## Exercise instructions
Quote all of the data exactly as given. Skip every picture it contains.

## Supplied data
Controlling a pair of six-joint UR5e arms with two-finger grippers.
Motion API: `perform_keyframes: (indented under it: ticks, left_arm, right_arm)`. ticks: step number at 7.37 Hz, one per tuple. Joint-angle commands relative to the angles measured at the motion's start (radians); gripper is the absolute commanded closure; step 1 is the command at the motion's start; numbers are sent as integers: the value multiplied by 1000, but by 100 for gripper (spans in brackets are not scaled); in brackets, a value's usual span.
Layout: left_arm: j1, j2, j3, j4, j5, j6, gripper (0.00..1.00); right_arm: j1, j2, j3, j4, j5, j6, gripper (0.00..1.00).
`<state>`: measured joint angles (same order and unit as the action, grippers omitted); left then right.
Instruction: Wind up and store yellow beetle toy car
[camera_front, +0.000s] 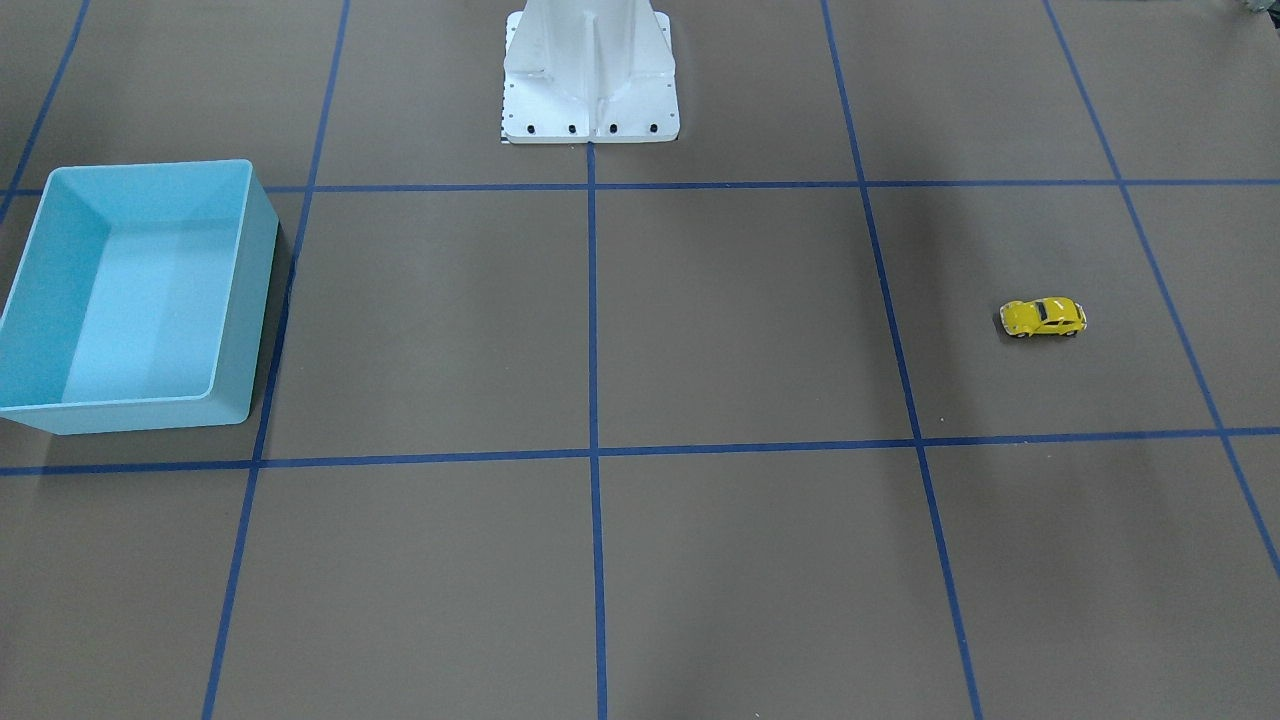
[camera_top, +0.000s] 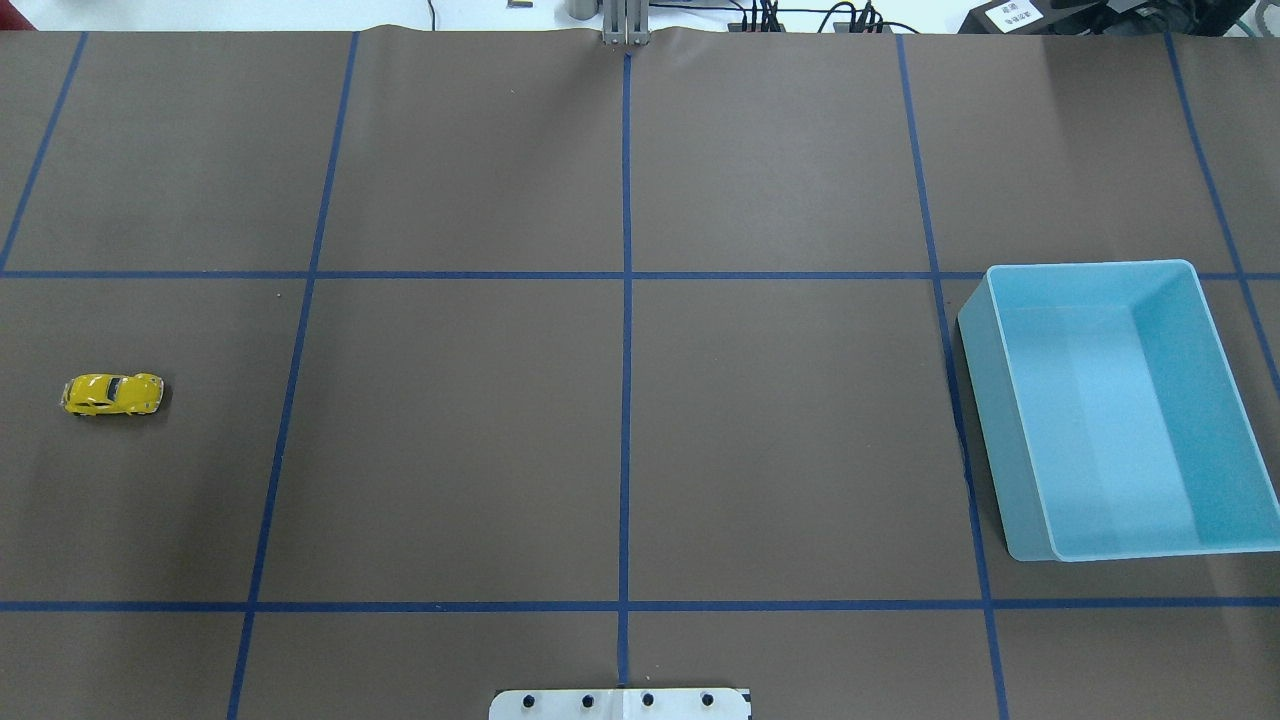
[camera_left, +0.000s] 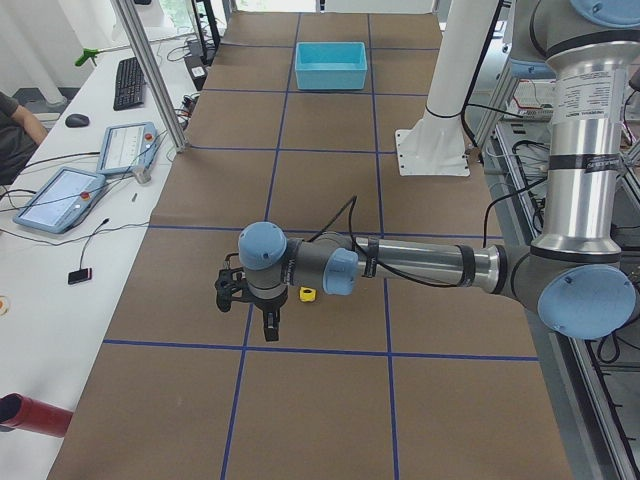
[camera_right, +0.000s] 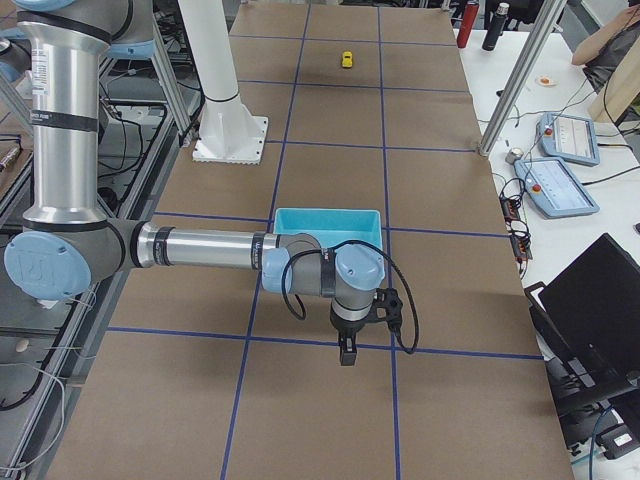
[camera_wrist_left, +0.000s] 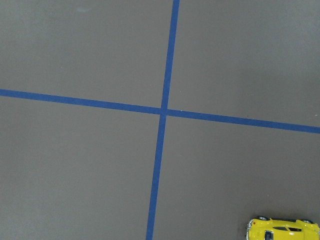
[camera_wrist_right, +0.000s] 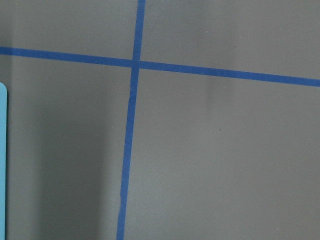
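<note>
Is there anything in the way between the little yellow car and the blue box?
No, nothing visible. Between the yellow beetle toy car and the light blue bin lies only brown table with flat blue tape lines.

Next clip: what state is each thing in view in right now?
yellow beetle toy car: upright on its wheels, not held, outside the bin.
light blue bin: upright, empty.
left gripper: raised near the car; open or shut, cannot tell.
right gripper: raised beside the bin; open or shut, cannot tell.
</note>
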<state>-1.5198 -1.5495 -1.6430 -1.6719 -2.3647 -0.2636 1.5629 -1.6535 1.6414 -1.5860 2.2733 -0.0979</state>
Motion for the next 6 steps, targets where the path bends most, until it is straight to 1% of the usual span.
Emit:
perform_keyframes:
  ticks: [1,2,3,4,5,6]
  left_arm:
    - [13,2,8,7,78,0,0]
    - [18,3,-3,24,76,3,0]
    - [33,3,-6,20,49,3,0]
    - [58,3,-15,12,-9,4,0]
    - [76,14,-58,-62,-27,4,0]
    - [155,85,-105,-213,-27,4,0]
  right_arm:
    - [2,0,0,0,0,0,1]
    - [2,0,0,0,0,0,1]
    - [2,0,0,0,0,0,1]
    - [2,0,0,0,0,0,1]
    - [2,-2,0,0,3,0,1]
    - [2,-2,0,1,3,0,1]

## Exercise answer
Controlling a pair of six-joint UR5e arms with two-finger grippers.
Motion API: `perform_keyframes: (indented under it: ticks, left_arm, right_arm)`. ticks: step number at 7.37 Hz, one per tuple. Joint-angle commands relative to the angles measured at the motion's start (radians); gripper is the absolute commanded closure; step 1 is the command at the motion's start; numbers are sent as integers: the value multiplied by 1000, but by 100 for gripper (spans in brackets are not scaled); in brackets, a value's usual span.
Layout: left_arm: j1, j2, j3, j4, j5, j6, gripper (0.00..1.00); right_arm: j1, j2, j3, j4, j5, j6, gripper (0.00..1.00).
`<state>`: measured joint angles (same order and unit as the action, grippers omitted); left then right.
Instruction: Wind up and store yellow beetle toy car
[camera_front, +0.000s] 
[camera_top, +0.000s] 
[camera_left, +0.000s] 
[camera_right, +0.000s] 
[camera_wrist_left, +0.000s] 
[camera_wrist_right, +0.000s] 
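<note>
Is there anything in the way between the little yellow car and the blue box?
No, nothing visible. Between the yellow beetle toy car and the light blue bin lies only brown table with flat blue tape lines.

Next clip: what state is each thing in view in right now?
yellow beetle toy car: upright on its wheels, not held, outside the bin.
light blue bin: upright, empty.
left gripper: raised near the car; open or shut, cannot tell.
right gripper: raised beside the bin; open or shut, cannot tell.
</note>
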<state>-1.5198 -1.5495 -1.6430 -1.6719 -2.3647 -0.2636 1.5629 -1.6535 1.6414 -1.5860 2.2733 -0.0979</state>
Motion for the next 6 steps, targets where the path bends most, until it is straight to 1% of the usual span.
Emit:
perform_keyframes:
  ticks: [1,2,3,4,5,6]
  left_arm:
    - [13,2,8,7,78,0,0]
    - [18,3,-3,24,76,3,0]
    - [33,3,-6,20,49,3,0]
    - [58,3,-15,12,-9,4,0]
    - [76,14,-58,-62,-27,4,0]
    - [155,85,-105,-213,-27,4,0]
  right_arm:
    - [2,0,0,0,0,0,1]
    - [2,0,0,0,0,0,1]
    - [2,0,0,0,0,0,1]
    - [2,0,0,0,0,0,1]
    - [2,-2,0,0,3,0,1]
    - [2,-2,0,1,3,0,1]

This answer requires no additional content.